PROMPT → Could the records be returned exactly, with the pictures left out?

EXCERPTED DATA →
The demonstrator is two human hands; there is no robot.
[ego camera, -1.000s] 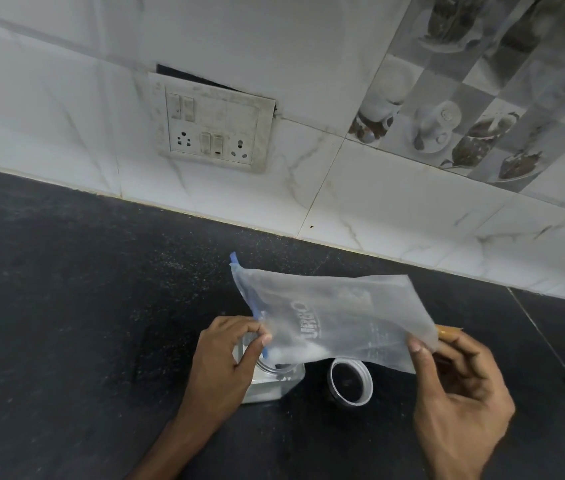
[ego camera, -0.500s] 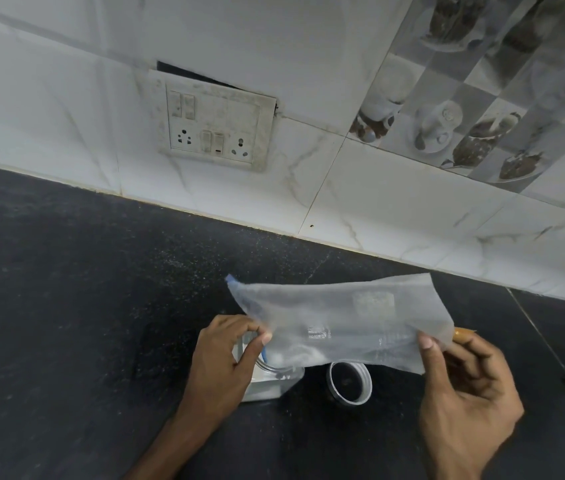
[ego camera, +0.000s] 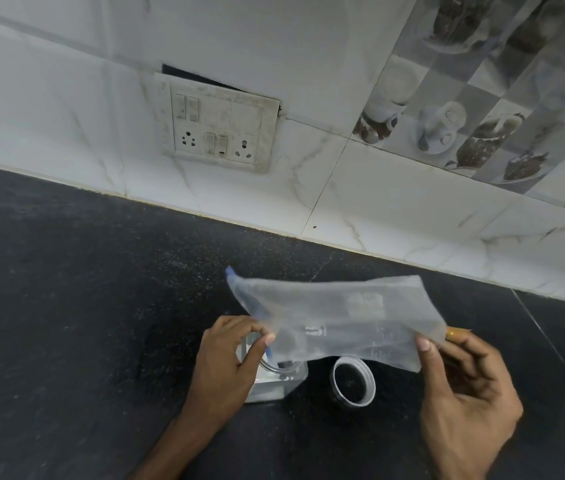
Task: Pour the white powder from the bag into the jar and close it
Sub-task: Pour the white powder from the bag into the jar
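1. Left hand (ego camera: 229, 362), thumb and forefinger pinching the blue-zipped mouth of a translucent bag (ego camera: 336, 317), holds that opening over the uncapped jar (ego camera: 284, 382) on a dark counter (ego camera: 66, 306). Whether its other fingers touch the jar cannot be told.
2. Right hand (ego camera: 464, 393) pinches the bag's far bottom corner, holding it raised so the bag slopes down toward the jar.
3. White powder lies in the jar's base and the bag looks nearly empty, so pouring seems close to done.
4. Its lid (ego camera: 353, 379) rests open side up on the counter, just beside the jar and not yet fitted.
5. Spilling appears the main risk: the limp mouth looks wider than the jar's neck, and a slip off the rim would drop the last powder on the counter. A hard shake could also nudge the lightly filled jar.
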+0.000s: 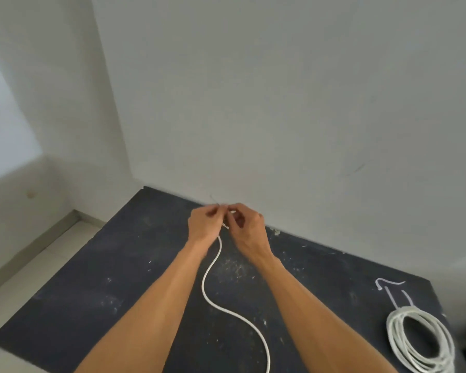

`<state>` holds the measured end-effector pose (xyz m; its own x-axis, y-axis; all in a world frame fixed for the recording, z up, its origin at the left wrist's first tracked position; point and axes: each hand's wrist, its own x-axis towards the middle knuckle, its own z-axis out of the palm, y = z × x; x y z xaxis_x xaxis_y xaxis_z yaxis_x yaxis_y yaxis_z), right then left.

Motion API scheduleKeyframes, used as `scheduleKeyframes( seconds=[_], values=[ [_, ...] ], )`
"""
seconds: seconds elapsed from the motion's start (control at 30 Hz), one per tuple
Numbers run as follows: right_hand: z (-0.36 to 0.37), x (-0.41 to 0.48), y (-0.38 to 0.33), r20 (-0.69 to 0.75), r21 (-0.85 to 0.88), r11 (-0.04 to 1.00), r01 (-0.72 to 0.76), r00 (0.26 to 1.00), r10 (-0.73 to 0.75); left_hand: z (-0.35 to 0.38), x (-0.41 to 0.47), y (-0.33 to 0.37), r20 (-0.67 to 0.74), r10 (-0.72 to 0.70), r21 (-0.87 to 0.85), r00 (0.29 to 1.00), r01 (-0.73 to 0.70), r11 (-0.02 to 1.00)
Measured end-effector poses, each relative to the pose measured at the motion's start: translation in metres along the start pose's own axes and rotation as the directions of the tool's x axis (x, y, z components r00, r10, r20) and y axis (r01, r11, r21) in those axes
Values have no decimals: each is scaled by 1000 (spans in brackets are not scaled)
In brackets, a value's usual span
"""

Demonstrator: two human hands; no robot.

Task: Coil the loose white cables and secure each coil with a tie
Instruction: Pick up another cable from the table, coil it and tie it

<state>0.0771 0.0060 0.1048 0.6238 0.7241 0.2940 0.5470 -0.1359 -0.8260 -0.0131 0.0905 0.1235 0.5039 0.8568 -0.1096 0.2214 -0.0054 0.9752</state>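
A loose white cable (213, 300) snakes across the dark table top (119, 278) from the bottom edge of the view up to my hands. My left hand (203, 224) and my right hand (246, 227) meet near the wall, both pinching the cable's far end between fingertips. A thin strand, possibly a wire or tie, sticks up from my left fingers; it is too small to identify. A coiled white cable (420, 340) lies at the table's right front, with its ends pointing toward the wall.
The table stands against a pale wall (280, 103) and its left edge drops to a light tiled floor (38, 265). White dust and specks are scattered over the table top around the cable.
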Motion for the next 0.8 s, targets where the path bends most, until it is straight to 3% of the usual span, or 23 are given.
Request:
scheduleKeyframes(
  seconds=[0.1,0.2,0.3,0.4,0.47,0.57,0.67,0.73,0.8],
  values=[
    [-34,8,-37,-76,179,984,-9,997,23,0,0,74,-95,71,-154,993,-85,984],
    [-72,0,-47,-21,156,988,-22,999,25,-16,3,145,-142,28,-545,989,-102,833],
    [-109,-12,-43,-17,84,996,-16,1000,17,-42,6,188,-199,3,-624,980,-129,771],
    [-141,-12,-48,-117,75,997,29,993,-20,-61,14,198,-241,-79,-690,967,-114,715],
    [-157,-8,-60,-228,85,993,84,972,-63,-62,14,192,-279,-71,-643,958,-131,754],
    [-175,-2,-88,-369,123,976,177,922,-121,-42,12,176,-300,36,-330,953,-139,934],
    [-188,7,-120,-476,166,963,214,872,-112,-14,-1,163,-51,104,-88,993,-108,990],
    [-195,13,-137,-532,191,959,209,843,-78,3,-17,160,129,174,-62,976,-167,984],
    [-201,17,-150,-572,226,953,203,819,-39,17,-33,162,250,272,-151,929,-240,959]
  ],
)
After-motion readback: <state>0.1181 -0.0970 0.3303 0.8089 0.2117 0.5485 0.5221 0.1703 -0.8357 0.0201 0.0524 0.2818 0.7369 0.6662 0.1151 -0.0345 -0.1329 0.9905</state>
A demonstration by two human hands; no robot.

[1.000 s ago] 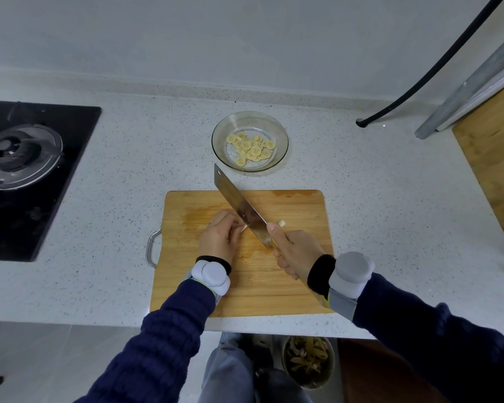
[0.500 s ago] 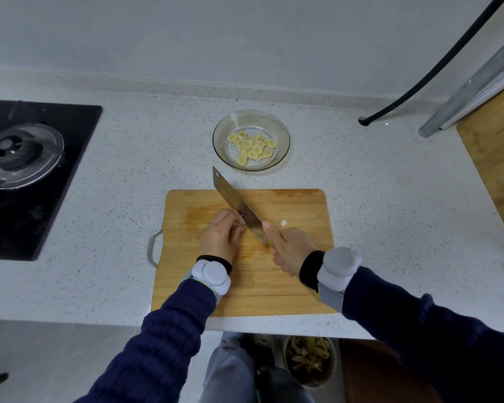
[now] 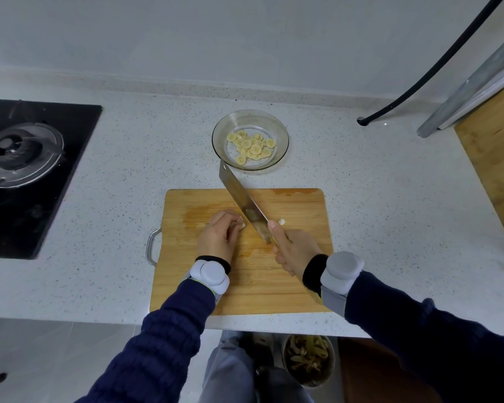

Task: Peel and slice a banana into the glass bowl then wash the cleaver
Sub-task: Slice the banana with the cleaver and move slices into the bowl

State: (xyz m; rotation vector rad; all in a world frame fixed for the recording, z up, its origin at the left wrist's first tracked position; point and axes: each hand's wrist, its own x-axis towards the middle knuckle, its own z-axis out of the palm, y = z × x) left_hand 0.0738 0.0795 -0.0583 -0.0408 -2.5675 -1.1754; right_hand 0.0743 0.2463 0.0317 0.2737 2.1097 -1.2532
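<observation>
On the wooden cutting board [image 3: 297, 274], my left hand [image 3: 219, 235] curls over a small remaining piece of banana [image 3: 241, 226], holding it down. My right hand [image 3: 293, 250] grips the handle of the steel cleaver [image 3: 242, 200], forefinger along the blade's back. The blade stands just right of the banana piece, its tip reaching past the board's far edge toward the glass bowl [image 3: 280, 132]. Several banana slices [image 3: 252, 146] lie in the bowl. A small banana bit [image 3: 281, 221] lies on the board right of the blade.
A black gas hob [image 3: 26, 175] sits at the left of the speckled counter [image 3: 376, 199]. Another wooden board [image 3: 495, 158] leans at the right, with a black hose [image 3: 419, 82] behind. Below the counter edge a bin [image 3: 307, 359] holds peels.
The cleaver has lifted and shifted slightly away from me, its tip now nearer the bowl. My left hand stays on the banana piece.
</observation>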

WRITTEN SOLUTION →
The demonstrator is two human hands; there is no robot.
[ego camera, -1.000s] 
[ego camera, -0.500s] 
[ego camera, +0.000s] 
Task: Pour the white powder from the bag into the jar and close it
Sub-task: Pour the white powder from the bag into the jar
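1. Left hand (ego camera: 229, 362), thumb and forefinger pinching the blue-zipped mouth of a translucent bag (ego camera: 336, 317), holds that opening over the uncapped jar (ego camera: 284, 382) on a dark counter (ego camera: 66, 306). Whether its other fingers touch the jar cannot be told.
2. Right hand (ego camera: 464, 393) pinches the bag's far bottom corner, holding it raised so the bag slopes down toward the jar.
3. White powder lies in the jar's base and the bag looks nearly empty, so pouring seems close to done.
4. Its lid (ego camera: 353, 379) rests open side up on the counter, just beside the jar and not yet fitted.
5. Spilling appears the main risk: the limp mouth looks wider than the jar's neck, and a slip off the rim would drop the last powder on the counter. A hard shake could also nudge the lightly filled jar.
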+0.000s: 

`<state>` holds the measured end-effector pose (xyz m; its own x-axis, y-axis; all in a world frame fixed for the recording, z up, its origin at the left wrist's first tracked position; point and axes: each hand's wrist, its own x-axis towards the middle knuckle, its own z-axis out of the palm, y = z × x; x y z xaxis_x xaxis_y xaxis_z yaxis_x yaxis_y yaxis_z), right then left.

Motion API scheduleKeyframes, used as `scheduleKeyframes( seconds=[_], values=[ [_, ...] ], )`
"""
seconds: seconds elapsed from the motion's start (control at 30 Hz), one per tuple
Numbers run as follows: right_hand: z (-0.36 to 0.37), x (-0.41 to 0.48), y (-0.38 to 0.33), r20 (-0.69 to 0.75), r21 (-0.85 to 0.88), r11 (-0.04 to 1.00), r01 (-0.72 to 0.76), r00 (0.26 to 1.00), r10 (-0.73 to 0.75); left_hand: z (-0.35 to 0.38), x (-0.41 to 0.47), y (-0.33 to 0.37), r20 (-0.67 to 0.74), r10 (-0.72 to 0.70), r21 (-0.87 to 0.85), r00 (0.29 to 1.00), r01 (-0.73 to 0.70), r11 (-0.02 to 1.00)
Measured end-effector poses, each relative to the pose measured at the motion's start: translation in metres along the start pose's own axes and rotation as the directions of the tool's x axis (x, y, z components r00, r10, r20) and y axis (r01, r11, r21) in those axes
Values have no decimals: each is scaled by 1000 (spans in brackets are not scaled)
In brackets, a value's usual span
"""

Demonstrator: two human hands; no robot.

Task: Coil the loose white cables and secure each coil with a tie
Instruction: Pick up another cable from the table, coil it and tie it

<state>0.0771 0.0060 0.1048 0.6238 0.7241 0.2940 0.5470 -0.1359 -0.8260 -0.0131 0.0905 0.1235 0.5039 0.8568 -0.1096 0.2214 -0.0054 0.9752</state>
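A loose white cable (213, 300) snakes across the dark table top (119, 278) from the bottom edge of the view up to my hands. My left hand (203, 224) and my right hand (246, 227) meet near the wall, both pinching the cable's far end between fingertips. A thin strand, possibly a wire or tie, sticks up from my left fingers; it is too small to identify. A coiled white cable (420, 340) lies at the table's right front, with its ends pointing toward the wall.
The table stands against a pale wall (280, 103) and its left edge drops to a light tiled floor (38, 265). White dust and specks are scattered over the table top around the cable.
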Motion for the next 0.8 s, targets where the path bends most, until it is straight to 3% of the usual span, or 23 are given.
Request:
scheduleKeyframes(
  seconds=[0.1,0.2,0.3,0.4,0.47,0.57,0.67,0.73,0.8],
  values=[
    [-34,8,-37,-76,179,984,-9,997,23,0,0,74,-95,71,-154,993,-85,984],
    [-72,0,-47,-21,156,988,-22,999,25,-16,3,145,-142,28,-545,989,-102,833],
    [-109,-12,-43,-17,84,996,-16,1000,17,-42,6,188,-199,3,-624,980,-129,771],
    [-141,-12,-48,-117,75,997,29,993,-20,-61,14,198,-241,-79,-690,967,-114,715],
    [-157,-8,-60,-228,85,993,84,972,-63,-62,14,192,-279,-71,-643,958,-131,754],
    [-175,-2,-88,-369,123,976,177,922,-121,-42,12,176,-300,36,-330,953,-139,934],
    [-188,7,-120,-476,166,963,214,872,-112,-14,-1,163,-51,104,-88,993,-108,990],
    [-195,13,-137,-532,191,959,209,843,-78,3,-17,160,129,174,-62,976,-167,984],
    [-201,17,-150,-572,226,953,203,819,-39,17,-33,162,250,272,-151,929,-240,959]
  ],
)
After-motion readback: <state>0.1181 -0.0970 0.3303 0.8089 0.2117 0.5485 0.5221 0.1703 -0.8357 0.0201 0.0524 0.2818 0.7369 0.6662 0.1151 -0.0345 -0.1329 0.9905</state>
A demonstration by two human hands; no robot.

[1.000 s ago] 
[0.500 s ago] 
[now] 

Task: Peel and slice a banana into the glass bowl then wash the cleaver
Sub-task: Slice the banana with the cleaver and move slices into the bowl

State: (xyz m; rotation vector rad; all in a world frame fixed for the recording, z up, its origin at the left wrist's first tracked position; point and axes: each hand's wrist, its own x-axis towards the middle knuckle, its own z-axis out of the palm, y = z × x) left_hand 0.0738 0.0795 -0.0583 -0.0408 -2.5675 -1.1754; right_hand 0.0743 0.2463 0.0317 0.2737 2.1097 -1.2532
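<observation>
On the wooden cutting board [image 3: 297, 274], my left hand [image 3: 219, 235] curls over a small remaining piece of banana [image 3: 241, 226], holding it down. My right hand [image 3: 293, 250] grips the handle of the steel cleaver [image 3: 242, 200], forefinger along the blade's back. The blade stands just right of the banana piece, its tip reaching past the board's far edge toward the glass bowl [image 3: 280, 132]. Several banana slices [image 3: 252, 146] lie in the bowl. A small banana bit [image 3: 281, 221] lies on the board right of the blade.
A black gas hob [image 3: 26, 175] sits at the left of the speckled counter [image 3: 376, 199]. Another wooden board [image 3: 495, 158] leans at the right, with a black hose [image 3: 419, 82] behind. Below the counter edge a bin [image 3: 307, 359] holds peels.
The cleaver has lifted and shifted slightly away from me, its tip now nearer the bowl. My left hand stays on the banana piece.
</observation>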

With this, the exercise has been completed.